* [PROVIDED INFORMATION]:
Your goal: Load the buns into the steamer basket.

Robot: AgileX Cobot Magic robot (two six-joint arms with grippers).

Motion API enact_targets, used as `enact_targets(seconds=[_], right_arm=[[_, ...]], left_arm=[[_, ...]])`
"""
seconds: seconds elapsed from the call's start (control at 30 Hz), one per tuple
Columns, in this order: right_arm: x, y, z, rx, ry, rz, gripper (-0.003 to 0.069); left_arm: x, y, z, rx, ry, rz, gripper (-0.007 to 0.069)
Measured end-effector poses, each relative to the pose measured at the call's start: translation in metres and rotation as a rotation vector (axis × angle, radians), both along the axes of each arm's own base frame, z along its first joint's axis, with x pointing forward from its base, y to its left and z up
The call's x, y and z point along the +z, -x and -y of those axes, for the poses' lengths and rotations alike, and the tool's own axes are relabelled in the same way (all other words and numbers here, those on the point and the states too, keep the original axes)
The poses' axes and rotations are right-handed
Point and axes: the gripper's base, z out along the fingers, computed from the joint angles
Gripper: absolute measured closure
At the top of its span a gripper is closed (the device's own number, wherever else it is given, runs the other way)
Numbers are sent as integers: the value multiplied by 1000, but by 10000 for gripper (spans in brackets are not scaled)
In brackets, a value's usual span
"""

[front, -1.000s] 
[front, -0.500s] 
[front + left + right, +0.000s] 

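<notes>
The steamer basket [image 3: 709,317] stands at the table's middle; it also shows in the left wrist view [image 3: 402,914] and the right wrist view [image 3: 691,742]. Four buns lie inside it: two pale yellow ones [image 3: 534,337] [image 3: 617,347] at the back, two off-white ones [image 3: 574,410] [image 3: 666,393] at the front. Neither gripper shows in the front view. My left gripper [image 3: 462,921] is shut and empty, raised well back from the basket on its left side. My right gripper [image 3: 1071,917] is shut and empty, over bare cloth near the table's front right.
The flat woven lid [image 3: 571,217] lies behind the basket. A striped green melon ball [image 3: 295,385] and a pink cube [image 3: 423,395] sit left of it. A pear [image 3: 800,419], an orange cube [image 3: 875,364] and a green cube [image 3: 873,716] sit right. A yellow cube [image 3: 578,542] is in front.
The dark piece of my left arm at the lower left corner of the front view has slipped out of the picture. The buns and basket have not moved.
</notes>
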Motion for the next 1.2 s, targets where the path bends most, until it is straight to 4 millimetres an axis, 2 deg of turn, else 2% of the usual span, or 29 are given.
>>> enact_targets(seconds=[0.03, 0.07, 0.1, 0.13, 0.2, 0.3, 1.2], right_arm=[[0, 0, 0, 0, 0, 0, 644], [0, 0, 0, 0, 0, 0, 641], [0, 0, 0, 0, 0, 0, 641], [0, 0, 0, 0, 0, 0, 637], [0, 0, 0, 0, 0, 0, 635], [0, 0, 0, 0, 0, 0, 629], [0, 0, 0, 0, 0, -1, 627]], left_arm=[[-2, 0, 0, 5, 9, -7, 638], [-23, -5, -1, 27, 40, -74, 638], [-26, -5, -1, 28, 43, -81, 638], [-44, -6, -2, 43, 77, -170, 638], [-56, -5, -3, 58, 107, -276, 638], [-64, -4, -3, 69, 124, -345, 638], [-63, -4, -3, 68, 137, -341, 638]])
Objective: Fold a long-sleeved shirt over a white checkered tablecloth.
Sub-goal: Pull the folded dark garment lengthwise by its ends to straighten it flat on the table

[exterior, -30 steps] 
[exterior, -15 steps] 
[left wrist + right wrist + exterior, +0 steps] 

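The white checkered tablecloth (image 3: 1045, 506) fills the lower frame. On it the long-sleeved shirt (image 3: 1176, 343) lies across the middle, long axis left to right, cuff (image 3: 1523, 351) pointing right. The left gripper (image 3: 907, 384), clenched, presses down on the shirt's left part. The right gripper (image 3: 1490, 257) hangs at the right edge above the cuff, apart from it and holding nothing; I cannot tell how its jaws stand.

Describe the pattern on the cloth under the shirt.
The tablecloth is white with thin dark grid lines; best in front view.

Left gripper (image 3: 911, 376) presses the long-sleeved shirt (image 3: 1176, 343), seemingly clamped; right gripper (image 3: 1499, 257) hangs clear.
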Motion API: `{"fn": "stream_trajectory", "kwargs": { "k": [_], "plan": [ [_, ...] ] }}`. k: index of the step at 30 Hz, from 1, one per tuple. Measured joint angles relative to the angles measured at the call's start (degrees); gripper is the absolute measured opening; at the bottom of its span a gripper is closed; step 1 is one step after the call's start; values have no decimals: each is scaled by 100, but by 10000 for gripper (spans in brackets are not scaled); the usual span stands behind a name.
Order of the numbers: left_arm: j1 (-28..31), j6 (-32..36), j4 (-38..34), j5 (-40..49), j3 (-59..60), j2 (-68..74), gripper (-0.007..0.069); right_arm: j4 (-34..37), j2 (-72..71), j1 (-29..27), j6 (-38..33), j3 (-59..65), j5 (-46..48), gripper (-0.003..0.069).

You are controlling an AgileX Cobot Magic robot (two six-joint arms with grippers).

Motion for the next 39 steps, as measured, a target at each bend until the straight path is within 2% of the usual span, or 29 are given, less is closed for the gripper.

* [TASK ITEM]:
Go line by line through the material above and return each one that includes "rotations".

* [SOLVED EXERCISE]:
The call's x, y and z point along the +z, -x and -y of those axes, for the poses' lengths and rotations alike, and the tool's own axes are relabelled in the same way (all other words and numbers here, those on the point and the states too, keep the original axes)
The poses' axes and rotations are right-handed

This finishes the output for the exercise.